Search this Blog

Thursday, June 13, 2013

Oracle Manual Standby Revised ( no Dataguard)

Because of all the comments and remarks I received about my Blog discussing a Manual Standby solution, I decided to update this recovery process and make it more stable. My new findings are described below.
A downloadable PDF version of the documentation can be found here:

Note:
When implementing the below solution, keep in mind that both databases need to be correctly licensed!!


Goal:

The goal is to setup a temporary manual HA solution for Oracle databases. It will keep a copy of a certain database in sync using the archived redo-logs from that database. The gap a standby database will be behind its production master is depending on the amount of redo generated and the size of the redo-logfiles combined with the amount of time, the delay, between the several runs of the Recover Script.

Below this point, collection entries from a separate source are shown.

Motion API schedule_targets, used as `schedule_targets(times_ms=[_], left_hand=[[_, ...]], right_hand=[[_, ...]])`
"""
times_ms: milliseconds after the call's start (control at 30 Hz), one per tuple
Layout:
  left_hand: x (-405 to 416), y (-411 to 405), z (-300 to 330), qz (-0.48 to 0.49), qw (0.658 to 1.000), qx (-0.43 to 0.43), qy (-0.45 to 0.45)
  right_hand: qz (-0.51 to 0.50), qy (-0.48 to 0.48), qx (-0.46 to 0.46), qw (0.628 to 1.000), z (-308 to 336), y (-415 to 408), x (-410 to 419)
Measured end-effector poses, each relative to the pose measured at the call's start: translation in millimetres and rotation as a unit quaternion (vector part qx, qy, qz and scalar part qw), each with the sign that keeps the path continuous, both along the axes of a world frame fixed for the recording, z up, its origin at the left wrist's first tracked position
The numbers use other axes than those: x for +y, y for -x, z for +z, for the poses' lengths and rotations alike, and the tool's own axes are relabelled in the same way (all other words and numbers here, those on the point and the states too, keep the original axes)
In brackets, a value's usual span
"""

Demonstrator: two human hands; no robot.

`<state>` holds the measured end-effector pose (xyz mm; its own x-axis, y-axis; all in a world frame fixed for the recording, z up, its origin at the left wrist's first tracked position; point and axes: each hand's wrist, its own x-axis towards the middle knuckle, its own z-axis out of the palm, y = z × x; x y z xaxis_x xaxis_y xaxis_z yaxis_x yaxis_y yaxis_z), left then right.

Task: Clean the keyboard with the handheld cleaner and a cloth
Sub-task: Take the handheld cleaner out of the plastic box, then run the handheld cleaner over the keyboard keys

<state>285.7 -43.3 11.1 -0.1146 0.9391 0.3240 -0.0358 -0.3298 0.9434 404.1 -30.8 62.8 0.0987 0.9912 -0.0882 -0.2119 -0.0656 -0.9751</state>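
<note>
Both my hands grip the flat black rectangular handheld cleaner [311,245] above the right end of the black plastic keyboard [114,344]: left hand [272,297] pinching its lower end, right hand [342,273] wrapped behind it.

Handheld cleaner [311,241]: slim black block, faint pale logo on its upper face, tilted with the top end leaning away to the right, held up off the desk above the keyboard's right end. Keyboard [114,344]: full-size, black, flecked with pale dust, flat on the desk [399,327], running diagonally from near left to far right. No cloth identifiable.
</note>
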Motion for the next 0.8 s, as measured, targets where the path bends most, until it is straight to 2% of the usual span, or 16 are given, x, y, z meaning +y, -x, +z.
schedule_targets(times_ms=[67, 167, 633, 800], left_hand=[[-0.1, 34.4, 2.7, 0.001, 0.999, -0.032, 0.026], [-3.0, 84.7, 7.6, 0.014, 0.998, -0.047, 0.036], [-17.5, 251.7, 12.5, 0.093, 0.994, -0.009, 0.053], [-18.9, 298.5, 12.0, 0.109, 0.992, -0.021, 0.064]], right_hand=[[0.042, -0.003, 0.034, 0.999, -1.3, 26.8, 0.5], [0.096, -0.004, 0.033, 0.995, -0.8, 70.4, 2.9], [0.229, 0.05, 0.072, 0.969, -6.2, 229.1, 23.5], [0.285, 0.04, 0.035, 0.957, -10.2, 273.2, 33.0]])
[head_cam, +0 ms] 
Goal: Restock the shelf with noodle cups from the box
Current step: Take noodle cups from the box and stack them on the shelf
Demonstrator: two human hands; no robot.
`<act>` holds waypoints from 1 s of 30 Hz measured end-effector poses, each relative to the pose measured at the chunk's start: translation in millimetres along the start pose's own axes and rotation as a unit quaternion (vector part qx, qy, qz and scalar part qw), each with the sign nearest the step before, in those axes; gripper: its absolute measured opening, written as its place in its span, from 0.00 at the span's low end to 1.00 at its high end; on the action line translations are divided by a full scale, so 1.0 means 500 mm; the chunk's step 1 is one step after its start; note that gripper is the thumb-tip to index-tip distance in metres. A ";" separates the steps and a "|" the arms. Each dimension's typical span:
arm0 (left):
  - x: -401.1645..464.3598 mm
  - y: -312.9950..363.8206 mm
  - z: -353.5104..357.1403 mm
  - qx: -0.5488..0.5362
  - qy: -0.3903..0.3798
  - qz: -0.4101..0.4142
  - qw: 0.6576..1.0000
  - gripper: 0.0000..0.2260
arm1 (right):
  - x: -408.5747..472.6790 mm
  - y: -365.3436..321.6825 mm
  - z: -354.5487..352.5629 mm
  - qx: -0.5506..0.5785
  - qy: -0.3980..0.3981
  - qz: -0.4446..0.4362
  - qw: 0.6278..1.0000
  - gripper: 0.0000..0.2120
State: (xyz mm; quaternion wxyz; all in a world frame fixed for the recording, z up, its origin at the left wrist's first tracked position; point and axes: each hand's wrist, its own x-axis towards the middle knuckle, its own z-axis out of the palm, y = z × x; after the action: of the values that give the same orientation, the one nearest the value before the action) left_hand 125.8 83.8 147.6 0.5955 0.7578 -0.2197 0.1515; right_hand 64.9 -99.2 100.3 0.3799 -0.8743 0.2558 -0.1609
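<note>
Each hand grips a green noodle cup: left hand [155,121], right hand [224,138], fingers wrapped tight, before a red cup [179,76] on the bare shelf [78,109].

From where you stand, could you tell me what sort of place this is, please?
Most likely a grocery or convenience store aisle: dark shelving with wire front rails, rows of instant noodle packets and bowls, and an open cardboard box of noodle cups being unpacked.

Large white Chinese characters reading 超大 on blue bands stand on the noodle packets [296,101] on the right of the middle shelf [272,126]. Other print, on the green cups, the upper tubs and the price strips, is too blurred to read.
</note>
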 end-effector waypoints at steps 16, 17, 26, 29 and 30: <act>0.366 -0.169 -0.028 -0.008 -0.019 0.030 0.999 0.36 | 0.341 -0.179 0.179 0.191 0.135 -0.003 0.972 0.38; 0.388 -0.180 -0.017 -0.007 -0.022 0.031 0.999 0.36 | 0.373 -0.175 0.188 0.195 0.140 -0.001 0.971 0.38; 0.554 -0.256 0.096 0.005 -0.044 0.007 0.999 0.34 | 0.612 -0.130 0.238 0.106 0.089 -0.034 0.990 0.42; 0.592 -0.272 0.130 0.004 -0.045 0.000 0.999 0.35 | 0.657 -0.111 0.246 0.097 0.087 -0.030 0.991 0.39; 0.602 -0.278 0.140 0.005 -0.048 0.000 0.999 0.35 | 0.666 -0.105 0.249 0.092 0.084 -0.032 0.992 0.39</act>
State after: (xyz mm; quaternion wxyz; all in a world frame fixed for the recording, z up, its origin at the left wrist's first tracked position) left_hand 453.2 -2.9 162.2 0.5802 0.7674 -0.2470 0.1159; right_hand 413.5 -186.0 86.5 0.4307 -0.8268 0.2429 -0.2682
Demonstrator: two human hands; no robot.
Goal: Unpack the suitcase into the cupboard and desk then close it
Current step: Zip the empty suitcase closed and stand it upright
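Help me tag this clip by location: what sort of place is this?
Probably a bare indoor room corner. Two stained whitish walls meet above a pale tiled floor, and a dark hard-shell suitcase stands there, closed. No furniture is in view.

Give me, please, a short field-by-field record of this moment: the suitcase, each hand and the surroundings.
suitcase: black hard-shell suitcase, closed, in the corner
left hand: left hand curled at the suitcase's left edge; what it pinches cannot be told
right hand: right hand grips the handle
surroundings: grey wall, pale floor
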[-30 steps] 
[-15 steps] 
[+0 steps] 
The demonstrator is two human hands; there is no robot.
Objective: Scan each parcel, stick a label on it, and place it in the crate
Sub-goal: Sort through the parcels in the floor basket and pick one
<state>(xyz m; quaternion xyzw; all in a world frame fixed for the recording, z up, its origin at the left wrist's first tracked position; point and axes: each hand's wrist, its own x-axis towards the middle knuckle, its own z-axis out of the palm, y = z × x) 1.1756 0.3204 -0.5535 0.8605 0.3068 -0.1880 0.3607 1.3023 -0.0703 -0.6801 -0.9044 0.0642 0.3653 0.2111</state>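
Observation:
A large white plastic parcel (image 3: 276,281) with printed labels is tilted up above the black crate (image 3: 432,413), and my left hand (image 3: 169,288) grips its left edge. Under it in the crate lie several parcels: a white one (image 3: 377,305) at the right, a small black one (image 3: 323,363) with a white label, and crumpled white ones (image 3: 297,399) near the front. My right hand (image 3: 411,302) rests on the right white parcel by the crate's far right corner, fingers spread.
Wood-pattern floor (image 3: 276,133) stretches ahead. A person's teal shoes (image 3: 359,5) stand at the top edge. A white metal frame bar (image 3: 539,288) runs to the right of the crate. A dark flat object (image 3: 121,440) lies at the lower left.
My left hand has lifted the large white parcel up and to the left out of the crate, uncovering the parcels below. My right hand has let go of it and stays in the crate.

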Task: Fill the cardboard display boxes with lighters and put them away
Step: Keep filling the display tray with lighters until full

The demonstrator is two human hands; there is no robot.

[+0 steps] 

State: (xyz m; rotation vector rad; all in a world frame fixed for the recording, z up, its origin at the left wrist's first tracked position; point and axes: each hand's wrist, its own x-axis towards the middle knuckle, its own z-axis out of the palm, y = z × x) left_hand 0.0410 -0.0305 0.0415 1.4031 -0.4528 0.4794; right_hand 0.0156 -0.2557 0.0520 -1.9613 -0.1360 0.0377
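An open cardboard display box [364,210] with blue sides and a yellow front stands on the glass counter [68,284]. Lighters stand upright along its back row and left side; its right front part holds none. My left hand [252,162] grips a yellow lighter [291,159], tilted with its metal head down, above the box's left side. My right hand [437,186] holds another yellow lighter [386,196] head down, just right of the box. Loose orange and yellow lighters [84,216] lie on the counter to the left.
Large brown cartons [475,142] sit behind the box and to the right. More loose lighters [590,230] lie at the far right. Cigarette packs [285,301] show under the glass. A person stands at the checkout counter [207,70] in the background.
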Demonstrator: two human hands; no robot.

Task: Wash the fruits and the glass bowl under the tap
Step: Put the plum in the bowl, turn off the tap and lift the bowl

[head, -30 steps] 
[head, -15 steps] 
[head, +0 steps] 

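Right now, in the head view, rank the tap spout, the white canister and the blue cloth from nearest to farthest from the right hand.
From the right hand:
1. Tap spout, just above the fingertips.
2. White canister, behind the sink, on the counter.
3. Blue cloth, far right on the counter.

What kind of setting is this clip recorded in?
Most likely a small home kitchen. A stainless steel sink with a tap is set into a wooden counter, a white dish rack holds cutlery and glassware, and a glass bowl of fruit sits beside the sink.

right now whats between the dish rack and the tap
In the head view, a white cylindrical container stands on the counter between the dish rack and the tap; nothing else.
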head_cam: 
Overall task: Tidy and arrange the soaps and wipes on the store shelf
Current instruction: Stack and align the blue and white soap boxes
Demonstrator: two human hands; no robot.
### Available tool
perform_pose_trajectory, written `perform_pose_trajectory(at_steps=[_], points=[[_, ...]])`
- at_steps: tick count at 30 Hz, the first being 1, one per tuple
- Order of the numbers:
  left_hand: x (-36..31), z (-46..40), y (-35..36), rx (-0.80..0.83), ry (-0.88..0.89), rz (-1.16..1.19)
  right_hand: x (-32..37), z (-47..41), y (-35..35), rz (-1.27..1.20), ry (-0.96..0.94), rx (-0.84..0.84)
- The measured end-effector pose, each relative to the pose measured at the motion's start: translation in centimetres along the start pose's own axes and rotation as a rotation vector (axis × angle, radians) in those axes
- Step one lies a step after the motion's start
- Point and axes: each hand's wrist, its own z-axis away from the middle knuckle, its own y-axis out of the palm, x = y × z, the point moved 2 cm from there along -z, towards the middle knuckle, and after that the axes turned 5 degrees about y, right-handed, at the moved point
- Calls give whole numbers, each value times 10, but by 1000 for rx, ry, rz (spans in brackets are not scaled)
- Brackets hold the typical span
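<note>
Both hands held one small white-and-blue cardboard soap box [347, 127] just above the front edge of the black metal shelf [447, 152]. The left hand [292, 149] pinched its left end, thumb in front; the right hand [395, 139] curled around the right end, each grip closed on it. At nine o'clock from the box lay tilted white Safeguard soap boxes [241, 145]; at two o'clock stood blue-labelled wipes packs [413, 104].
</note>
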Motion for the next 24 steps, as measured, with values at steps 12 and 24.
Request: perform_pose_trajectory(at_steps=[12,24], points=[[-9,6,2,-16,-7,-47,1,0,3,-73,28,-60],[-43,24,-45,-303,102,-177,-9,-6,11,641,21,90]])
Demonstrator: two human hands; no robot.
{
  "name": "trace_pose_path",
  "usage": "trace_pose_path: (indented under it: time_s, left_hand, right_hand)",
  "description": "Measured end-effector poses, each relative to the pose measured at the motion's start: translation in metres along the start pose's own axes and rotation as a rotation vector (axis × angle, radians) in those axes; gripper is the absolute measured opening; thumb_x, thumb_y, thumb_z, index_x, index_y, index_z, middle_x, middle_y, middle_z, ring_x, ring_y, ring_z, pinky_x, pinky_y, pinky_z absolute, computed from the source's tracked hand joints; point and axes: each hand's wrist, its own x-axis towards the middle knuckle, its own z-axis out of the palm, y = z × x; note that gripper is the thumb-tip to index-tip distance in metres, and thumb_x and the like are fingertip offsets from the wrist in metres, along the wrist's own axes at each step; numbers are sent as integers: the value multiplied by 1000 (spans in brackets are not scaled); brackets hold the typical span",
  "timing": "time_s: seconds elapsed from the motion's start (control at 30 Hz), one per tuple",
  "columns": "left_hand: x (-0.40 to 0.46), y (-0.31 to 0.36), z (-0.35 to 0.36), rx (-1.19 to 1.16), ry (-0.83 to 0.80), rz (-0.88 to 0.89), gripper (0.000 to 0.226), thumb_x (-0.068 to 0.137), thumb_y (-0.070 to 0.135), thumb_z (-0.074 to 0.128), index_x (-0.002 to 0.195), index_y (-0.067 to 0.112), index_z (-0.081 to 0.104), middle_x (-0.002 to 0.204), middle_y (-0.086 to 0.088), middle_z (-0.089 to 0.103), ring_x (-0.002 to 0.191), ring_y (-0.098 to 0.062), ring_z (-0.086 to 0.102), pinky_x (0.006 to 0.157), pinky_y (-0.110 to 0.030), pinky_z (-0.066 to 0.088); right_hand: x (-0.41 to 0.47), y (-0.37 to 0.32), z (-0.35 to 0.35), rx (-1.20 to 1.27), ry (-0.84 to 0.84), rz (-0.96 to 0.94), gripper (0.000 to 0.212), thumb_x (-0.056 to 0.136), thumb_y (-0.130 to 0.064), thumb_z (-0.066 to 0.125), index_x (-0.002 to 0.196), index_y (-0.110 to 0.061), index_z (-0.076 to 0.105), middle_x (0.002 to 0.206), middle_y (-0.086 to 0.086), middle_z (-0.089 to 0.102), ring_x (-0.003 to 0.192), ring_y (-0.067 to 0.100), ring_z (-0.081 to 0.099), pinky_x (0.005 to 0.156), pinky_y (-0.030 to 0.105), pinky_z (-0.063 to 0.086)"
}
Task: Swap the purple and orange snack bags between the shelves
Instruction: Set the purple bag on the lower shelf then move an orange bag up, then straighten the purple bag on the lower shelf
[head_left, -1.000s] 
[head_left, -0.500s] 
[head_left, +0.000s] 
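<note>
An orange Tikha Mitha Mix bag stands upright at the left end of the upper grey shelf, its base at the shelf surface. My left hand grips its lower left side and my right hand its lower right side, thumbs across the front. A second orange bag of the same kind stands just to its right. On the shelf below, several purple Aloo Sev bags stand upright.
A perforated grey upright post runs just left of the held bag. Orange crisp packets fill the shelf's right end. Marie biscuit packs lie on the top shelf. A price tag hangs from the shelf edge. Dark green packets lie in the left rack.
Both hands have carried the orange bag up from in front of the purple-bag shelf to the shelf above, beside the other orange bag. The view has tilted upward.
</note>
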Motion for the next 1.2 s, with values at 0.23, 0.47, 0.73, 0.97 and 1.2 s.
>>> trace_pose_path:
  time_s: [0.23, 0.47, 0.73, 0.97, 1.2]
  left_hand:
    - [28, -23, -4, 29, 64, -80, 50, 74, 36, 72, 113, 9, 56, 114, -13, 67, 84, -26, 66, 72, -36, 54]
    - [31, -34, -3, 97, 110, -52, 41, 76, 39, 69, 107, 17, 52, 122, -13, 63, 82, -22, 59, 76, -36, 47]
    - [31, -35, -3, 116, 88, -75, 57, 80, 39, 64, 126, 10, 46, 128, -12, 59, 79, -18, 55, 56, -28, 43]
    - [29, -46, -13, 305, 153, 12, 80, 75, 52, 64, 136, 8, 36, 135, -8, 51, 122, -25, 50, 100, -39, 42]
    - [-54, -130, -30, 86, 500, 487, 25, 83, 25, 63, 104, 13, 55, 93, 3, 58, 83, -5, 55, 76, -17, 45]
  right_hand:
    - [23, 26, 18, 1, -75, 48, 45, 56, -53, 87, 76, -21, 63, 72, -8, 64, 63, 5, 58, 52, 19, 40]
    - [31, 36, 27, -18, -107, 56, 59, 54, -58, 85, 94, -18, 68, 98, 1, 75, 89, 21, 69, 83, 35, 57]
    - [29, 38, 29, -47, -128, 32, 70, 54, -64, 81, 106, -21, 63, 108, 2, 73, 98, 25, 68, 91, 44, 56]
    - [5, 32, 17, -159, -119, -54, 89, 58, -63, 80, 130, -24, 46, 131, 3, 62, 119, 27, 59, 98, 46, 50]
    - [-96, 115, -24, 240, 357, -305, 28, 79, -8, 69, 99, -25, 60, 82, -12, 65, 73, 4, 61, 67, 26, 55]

It is very important that the master and standby database have exact the same logical en physical configuration, i.e. database names should be the same, file system layout and placing of the files should be identical, owner ship of the database should be the same user, etc…


Basic steps for each run:

In order to keep a standby copy of a database in sync with its master a couple of repeatedly executed steps have to be performed:
* Connect to the master database and get the sequence# and start-time (a.k.a first_time) of the last archived redo-log file. The use of the first_time of the last archived redo-log ensures that we have all the required archived log information available at the standy site. This step is known in the script as the DetermineRecoverTime. It needs a configuration entry in the tnsnames.ora referring to the MASTER database (see configuration steps).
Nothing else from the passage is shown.